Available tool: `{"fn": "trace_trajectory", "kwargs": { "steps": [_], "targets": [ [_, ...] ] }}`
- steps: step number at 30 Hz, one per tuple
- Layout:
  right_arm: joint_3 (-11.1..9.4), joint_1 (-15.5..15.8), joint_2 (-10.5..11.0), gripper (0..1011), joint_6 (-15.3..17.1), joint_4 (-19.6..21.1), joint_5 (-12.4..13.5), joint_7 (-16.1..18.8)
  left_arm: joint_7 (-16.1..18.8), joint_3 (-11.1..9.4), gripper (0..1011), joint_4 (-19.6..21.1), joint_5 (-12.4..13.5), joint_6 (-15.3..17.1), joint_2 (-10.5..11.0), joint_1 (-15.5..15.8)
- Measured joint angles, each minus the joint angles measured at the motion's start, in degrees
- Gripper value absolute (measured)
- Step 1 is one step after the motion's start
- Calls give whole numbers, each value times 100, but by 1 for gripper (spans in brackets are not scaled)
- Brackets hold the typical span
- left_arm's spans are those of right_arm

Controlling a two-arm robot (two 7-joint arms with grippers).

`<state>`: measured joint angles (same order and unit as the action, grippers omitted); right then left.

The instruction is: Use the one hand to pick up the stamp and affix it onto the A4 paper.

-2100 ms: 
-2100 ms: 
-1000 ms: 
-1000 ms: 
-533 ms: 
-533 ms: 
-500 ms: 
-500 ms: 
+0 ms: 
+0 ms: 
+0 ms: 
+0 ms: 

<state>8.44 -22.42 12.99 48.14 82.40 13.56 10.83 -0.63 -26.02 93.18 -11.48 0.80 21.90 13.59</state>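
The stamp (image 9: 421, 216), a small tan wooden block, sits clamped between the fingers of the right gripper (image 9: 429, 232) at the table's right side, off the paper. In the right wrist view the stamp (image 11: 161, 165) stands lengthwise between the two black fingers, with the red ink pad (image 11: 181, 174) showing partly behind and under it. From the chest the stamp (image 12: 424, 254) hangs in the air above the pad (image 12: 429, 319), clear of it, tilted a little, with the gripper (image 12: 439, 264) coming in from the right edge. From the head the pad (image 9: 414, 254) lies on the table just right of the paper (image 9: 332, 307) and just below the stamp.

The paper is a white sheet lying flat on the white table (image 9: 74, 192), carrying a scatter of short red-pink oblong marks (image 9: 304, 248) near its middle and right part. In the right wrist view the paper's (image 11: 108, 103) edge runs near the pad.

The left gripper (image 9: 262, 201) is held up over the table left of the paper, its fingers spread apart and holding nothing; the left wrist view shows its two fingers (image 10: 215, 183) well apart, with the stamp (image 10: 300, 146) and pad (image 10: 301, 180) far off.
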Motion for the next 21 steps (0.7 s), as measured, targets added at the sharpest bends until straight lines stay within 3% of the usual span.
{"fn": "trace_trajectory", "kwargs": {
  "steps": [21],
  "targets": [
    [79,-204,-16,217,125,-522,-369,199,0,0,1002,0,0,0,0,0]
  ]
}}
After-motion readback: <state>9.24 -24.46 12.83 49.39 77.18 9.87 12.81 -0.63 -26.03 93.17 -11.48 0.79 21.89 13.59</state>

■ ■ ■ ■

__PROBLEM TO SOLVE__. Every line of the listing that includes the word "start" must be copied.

__THE ANSWER__.
- Measured joint angles, each minus the joint angles measured at the motion's start, in degrees
- Step 1 is one step after the motion's start

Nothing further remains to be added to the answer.